[Task] If a line in the data below includes the string "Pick", please return a copy of it.

[Recorded information]

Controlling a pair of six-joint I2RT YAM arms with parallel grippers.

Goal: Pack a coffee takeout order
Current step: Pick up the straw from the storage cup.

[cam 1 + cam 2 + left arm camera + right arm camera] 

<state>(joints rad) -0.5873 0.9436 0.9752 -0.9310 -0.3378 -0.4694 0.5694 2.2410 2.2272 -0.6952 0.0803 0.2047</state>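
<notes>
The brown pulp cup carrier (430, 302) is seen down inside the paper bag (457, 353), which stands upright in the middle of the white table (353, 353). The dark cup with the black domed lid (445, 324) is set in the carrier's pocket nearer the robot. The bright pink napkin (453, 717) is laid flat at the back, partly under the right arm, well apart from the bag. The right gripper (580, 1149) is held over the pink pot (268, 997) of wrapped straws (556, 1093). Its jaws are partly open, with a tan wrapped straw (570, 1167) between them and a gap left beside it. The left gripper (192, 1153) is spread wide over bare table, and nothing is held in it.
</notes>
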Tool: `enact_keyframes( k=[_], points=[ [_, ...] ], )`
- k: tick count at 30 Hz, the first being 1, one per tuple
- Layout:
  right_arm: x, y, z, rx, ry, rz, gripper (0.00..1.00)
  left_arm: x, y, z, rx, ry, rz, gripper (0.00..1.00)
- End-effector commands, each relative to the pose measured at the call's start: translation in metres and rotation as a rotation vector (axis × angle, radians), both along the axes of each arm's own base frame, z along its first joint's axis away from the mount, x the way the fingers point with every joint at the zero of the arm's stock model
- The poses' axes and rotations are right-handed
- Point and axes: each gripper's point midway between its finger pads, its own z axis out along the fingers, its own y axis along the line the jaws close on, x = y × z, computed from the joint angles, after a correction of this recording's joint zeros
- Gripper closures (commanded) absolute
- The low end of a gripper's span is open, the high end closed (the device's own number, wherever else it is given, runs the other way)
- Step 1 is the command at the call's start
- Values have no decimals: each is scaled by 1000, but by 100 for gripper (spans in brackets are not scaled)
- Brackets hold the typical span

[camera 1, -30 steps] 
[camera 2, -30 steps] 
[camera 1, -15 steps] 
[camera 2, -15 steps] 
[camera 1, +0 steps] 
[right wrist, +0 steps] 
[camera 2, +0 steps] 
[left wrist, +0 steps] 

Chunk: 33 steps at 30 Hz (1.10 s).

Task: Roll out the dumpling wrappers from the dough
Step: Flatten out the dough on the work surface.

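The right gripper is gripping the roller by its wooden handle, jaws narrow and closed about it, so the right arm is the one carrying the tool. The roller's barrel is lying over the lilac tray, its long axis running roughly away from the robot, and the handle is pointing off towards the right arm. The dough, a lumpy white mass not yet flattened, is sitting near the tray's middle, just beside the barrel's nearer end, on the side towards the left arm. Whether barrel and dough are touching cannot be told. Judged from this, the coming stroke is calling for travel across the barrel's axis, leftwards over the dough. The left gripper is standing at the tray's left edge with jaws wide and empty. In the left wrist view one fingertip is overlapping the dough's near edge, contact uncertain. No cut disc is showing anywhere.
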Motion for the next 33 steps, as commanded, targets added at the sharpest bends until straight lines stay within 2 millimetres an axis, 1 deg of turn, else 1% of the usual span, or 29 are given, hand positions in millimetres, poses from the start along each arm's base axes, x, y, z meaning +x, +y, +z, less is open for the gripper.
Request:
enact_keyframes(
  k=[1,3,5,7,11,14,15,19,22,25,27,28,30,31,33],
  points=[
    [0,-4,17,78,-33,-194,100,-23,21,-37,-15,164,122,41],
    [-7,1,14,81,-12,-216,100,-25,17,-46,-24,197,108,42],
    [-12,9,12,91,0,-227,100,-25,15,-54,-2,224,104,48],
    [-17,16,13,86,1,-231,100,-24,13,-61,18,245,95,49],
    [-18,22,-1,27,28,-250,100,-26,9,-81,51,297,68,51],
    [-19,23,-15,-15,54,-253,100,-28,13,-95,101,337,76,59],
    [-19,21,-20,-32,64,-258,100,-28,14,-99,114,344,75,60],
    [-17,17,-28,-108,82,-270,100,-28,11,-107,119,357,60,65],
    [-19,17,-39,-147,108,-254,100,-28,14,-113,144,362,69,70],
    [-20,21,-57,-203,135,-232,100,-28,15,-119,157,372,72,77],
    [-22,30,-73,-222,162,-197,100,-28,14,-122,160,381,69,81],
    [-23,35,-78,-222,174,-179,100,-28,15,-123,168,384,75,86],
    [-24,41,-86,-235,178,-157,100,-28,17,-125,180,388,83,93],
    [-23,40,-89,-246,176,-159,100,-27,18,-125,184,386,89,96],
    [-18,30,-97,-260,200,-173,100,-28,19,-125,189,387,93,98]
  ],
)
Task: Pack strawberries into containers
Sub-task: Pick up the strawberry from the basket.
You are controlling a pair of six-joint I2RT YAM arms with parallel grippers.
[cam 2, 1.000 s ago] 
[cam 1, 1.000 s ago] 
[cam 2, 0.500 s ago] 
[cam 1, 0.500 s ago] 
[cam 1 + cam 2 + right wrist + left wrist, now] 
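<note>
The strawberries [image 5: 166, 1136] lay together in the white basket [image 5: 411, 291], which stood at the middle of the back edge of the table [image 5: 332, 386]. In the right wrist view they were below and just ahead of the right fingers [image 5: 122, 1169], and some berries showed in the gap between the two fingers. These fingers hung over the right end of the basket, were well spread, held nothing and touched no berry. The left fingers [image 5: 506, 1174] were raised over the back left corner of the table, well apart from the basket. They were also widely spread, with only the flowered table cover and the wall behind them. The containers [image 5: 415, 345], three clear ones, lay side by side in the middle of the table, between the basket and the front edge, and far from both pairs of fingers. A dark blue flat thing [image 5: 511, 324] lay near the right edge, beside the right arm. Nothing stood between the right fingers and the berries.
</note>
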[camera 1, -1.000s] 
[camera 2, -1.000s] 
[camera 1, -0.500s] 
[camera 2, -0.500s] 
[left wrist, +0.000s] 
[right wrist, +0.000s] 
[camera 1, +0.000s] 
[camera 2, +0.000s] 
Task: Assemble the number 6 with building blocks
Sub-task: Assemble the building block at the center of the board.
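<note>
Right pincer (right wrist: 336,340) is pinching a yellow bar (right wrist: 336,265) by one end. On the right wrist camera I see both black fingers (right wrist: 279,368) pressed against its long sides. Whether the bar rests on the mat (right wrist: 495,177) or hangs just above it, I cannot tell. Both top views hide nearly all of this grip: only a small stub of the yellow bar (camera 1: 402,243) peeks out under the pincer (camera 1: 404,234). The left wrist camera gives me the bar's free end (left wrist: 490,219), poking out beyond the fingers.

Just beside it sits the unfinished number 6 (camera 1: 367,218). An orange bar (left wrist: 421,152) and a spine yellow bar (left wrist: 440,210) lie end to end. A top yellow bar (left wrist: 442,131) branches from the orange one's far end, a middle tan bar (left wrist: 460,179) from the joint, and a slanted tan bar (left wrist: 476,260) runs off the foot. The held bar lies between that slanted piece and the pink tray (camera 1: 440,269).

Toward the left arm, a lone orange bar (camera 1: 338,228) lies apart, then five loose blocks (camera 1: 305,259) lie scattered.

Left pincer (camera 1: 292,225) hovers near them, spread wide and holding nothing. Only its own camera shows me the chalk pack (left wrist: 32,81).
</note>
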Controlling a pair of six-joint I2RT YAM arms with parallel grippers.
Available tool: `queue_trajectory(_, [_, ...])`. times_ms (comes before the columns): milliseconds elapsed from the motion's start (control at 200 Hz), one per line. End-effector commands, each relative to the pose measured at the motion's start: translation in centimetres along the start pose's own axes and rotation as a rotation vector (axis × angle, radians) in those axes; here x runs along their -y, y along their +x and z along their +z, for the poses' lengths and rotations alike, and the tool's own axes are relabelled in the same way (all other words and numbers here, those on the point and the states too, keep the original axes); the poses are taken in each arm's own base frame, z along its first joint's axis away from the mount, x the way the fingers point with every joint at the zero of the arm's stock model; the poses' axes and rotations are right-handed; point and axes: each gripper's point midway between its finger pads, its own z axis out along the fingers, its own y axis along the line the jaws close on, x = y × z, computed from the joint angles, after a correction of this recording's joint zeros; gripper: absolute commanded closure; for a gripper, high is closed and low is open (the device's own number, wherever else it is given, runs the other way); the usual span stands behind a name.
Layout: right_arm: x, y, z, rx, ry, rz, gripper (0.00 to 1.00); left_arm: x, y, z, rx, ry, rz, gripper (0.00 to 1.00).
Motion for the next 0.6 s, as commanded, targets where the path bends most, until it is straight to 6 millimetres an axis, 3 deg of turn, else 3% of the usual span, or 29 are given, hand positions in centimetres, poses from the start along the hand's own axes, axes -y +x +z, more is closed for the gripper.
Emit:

[Response]
Current step: Pick up the straw from the storage cup.
Sub-task: Pick up the strawberry from the basket.

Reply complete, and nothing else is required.